Дамарис почувствовала, что ею овладевает гнев. Она была кроткого нрава, однако это не мешало ей требовать к себе должного уважения. Видно, ей придется проучить Эвелин.
— Не отважишься! — подзадоривала ее кузина.
— Но, дорогие мои, вы же устроите грандиозную путаницу, — встревожилась леди Кинастон.
Она была решительно против затеи своей дочери. Дамарис приняла вызов.
— Это продлится всего лишь день-два, — успокоила она тетушку. — А вы, пожалуйста, попросите сэра Джона принять участие в игре. Поверьте, это пойдет на пользу вашей дочери, — жестко добавила она.
— Ты... ты согласна? — взволнованно воскликнула Эвелин.
Теперь, когда дело было решено, она вдруг испугалась, что ее ждет неудача.
— Ты не оставляешь мне выбора. Что ж, отныне будь Дамарис Холлинстоун. Но если твоя недостойная затея не принесет тебе удовлетворения, изволь прекратить свои насмешки, ты мне слишком досаждаешь ими.
Дамарис откинулась на спинку сиденья. Эвелин снова рассмеялась. Мимолетное чувство страха покинуло ее: если к красоте, дарованной ей природой, добавится богатое наследство, ей бояться нечего.
Тут в разговор вступила мать, сообразившая наконец, что задумали девушки и чем может обернуться придуманная ими игра.
— Но, дорогие мои, — вскричала она, — я вовсе не желаю, чтобы капитан Гейнор ухаживал за моей дочерью!

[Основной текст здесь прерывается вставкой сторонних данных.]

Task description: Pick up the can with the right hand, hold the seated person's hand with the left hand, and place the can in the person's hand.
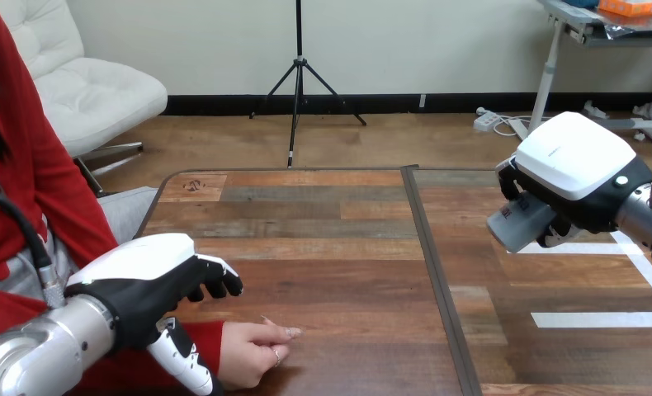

Я этого не допущу, Эвелин, по крайней мере, пока не узнаю больше об этом джентльмене. Я совсем не уверена в том, Что он может претендовать на твою руку. Он, конечно, смел и красив, такие качества не часто встретишь в наше время, но, на мой взгляд, он солдат удачи.
— Солдат удачи! — воскликнула Эвелин. — И вы хотите, чтобы я... Тише, он уже возвращается. С этого момента я — Дамарис Холлинстоун, запомните это, мама.
Лакей открыл капитану Гейнору дверцу, тот быстро Поднялся в карету и принес дамам извинения за вынужденную задержку.
Глава V
ПРЕДОСТЕРЕЖЕНИЕ
Казалось, сама судьба не оставляла капитану выхода из трудного положения. Ее посредниками выступили разбойник, затем мисс Кинастон. Стяжательство одного положило начало делу, тщеславие другой сулило ему продолжение. Тем не менее обстоятельства еще не сбили капитана с правильного пути, и веское слово сэра Джона Кинастона могло все исправить. Но судьба была тут как тут и все же сыграла с капитаном шутку. Когда карета прибыла в Монастырскую ограду, сэр Джон снарядился в дорогу. Час тому назад нарочный привез дурную весть: брат сэра Джона, живший в Бате [Бат — город на юго-западе Англии, в графстве Сомерсетшир, на реке Эйвон], тяжело заболел. Баронет ждал прибытия капитана Гейнора, чтобы повидаться с ним перед отъездом.
Прошло двадцать лет с тех пор, как Гейнор посетил Монастырскую ограду. И все же у него сохранилось очень яркое воспоминание о доме, куда его, девятилетнего мальчишку, привез отец. Они с сэром Джоном Кинастоном были верными друзьями, и Гарри Гейнор чувствовал, что тепло былой дружбы согревает и его: сэр Джон испытывал к нему поистине отеческую привязанность. Тем не менее ни в один из своих приездов в Англию за последние семь лет (его отец последовал за Яковом II во Францию, а поскольку мать Гарри к этому времени умерла, он взял сына с собою) капитан Гейнор ни разу не навестил сэра Джона в Монастырской ограде и не был знаком с его женой и дочерью.